### EXERCISE OBJECTIVE
Each line below that holds the word "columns" counts once; state the total number of such lines and nothing else.

BEGIN DATASET SECTION

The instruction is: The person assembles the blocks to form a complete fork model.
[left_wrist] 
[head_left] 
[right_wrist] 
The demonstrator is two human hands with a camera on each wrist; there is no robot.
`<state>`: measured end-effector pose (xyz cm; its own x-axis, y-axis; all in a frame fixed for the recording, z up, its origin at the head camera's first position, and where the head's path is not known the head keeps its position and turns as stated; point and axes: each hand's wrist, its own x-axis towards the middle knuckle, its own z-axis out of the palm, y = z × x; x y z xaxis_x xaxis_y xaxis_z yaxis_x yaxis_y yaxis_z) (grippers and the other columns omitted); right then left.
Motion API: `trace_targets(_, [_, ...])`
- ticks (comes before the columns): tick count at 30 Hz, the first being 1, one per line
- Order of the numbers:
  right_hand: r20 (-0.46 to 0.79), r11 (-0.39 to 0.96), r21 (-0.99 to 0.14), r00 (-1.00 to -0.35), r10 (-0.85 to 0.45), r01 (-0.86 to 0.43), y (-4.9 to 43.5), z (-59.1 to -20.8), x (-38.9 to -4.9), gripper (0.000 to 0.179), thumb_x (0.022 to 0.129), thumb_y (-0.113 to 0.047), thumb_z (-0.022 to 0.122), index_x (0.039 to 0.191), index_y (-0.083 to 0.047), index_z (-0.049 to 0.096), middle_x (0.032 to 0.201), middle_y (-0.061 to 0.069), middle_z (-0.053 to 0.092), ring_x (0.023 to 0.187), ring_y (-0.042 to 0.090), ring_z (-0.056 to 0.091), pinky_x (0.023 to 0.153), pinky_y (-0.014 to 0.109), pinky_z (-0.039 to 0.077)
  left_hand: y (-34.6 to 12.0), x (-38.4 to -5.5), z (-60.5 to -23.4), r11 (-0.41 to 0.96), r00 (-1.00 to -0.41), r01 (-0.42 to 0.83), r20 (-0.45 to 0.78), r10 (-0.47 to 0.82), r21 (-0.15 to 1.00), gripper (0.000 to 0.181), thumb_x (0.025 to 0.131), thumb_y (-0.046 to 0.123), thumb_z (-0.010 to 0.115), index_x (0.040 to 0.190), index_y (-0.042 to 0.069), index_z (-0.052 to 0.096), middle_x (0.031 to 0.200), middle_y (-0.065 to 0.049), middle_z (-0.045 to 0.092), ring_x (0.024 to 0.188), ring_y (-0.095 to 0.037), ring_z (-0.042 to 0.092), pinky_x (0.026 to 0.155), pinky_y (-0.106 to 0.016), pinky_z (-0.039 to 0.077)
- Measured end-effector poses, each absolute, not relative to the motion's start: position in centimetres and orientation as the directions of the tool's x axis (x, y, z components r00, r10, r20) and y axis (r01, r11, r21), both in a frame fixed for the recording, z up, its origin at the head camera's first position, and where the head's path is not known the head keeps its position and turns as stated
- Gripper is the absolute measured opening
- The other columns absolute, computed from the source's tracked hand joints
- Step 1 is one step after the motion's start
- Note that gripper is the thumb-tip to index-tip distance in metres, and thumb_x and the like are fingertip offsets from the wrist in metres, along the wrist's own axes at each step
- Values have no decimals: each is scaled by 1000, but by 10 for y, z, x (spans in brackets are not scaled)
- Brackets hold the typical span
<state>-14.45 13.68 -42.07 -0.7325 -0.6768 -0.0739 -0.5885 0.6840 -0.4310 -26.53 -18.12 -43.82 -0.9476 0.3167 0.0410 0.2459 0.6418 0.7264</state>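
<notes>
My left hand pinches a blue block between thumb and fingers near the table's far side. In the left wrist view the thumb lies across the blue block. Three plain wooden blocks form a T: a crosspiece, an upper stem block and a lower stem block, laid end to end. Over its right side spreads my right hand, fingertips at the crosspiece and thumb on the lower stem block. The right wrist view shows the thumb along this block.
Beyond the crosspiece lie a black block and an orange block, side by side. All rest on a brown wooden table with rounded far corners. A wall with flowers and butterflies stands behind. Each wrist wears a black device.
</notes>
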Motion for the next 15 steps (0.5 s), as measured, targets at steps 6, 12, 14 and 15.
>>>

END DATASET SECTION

### RESPONSE BOX
3